There is an entire Orthodox thought process allowing theft from non-Jews. Don't ask me where they get it, but I've heard it various times... and it makes me sick every time I do.
If we are supposed to be "the light unto the nations," how do they justify stealing from anyone. Shame on them.
Yaakov
Jonathan, But does any
Jonathan,
But does any serious non hasidic orthodox group support stealing from non Jews? All agree we must follow the law of the state, absent exceptions that don't apply in the USA.
This kind of illegal conduct makes me sick too. It's a real chillul Hashem.
naftali
I Ain't No Chasid But...
I think I've figured out that no one gets away with anything. Which is why I dig religion.
Jonathan
Yes, I have...
Yaakov:
Yes, I've heard plenty of non-chasidic, yet orthodox Jews say that it's OK to steal from non-Jews. The laws of the state shouldn't have to supercede the Torah in this case. Stealing from anybody is just wrong. Don't we have rules about not coveting our neighbor's property? The Torah never limits it to Jews. A neighbor is just a neighbor, Jewish or not. And they're all wrong if they think stealing from non-Jews is OK at any level. Shame on them, again.
Phantom
Huh?
Do you really need to try to persuade people that stealing from non-Jews is just as wrong as stealing from Jews? Are there really a significant number of people who think otherwise? I have many Jewish friends. I don't think a single one of them needs to be told this.
Dennis Wilen
Stealing, informing, the blame game
Some groups EXPLICITLY say it's OK.
>>>>
"There are a million ways that religious institutions defraud the government," said one Brooklyn accountant who asked that his name be withheld. However, it's not just the Jews, he claimed, "churches do the same thing." Churches and synagogues are exempt from filing tax returns -- although many do -- and the government usually does not audit unless it has probable cause. As a result, this can make fraud easier.
In the last decade or so, a number of Chasidic institutions on the East Coast have been charged with such crimes, including the 1997 case against the Skverer Hasidim in Rockland County, N.Y., where four men were found guilty of defrauding the government of millions of dollars in federal Pell Grants. But in the Orthodox community, many defended them, despite the crime, because the money was used to support needy yeshiva students.
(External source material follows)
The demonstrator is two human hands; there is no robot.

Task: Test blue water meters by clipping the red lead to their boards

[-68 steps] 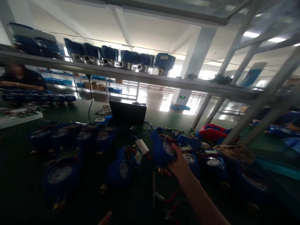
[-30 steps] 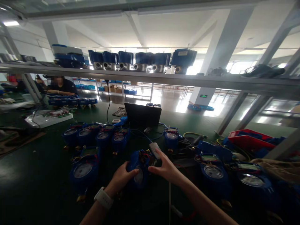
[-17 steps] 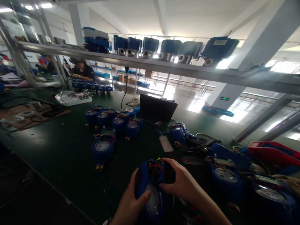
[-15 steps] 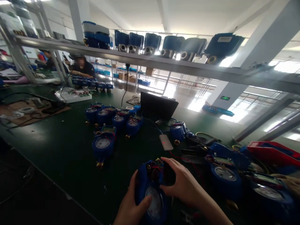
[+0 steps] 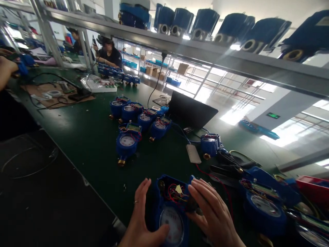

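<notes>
A blue water meter (image 5: 171, 219) lies in front of me with its upper compartment uncovered. Red, yellow and other wires (image 5: 177, 192) are bunched inside, with a pale yellow tag among them. My left hand (image 5: 144, 216) is at the meter's left side, thumb over the round dial, fingers spread and apart from the housing. At the right edge of the compartment, my right hand (image 5: 213, 209) is curled with fingers above and thumb below. A dark part shows between them, mostly hidden, and I cannot make out what it is.
Several open water meters (image 5: 127, 140) stand left of centre, more (image 5: 264, 207) at the right. A white box (image 5: 193, 153) with a red cable, a dark screen (image 5: 192, 109) and a red bin (image 5: 312, 188) are on the green table. A shelf (image 5: 180, 41) crosses above. Co-workers sit far left.
The view has shifted, so the table things appear further left or lower. My left fingers have come away from the meter's side. The right hand has turned flatter over the compartment edge.
</notes>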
"Nobody here owns a yacht," a resident reportedly said, and the feeling then -- as with many such institutional fraud cases -- that if the money is used to help the community and not line someone's pockets, it's not so bad.
That, in fact, is a pervasive attitude these days in Brooklyn, where the Spinka case raised fewer eyebrows than in Los Angeles, because the attitude is everyone does something. This kind of discussion has been a hot topic on many Internet blogs that discuss the ultra-Orthodox community.
"The government are thieves, what gives them the right to take 40 percent to 50 percent of someone's income? Anyone who can save yiddishe gelt from going down that toilet is doing a mitzvah," one contributor wrote on the Vosizneias (Yiddish for "What Is News?") blog.
The blog comments, though, seem to be about evenly divided between two camps: On one hand are those castigating the government or the bloggers posting the news for spreading gossip; on the other are those demanding that the community finally put a stop to criminal behavior.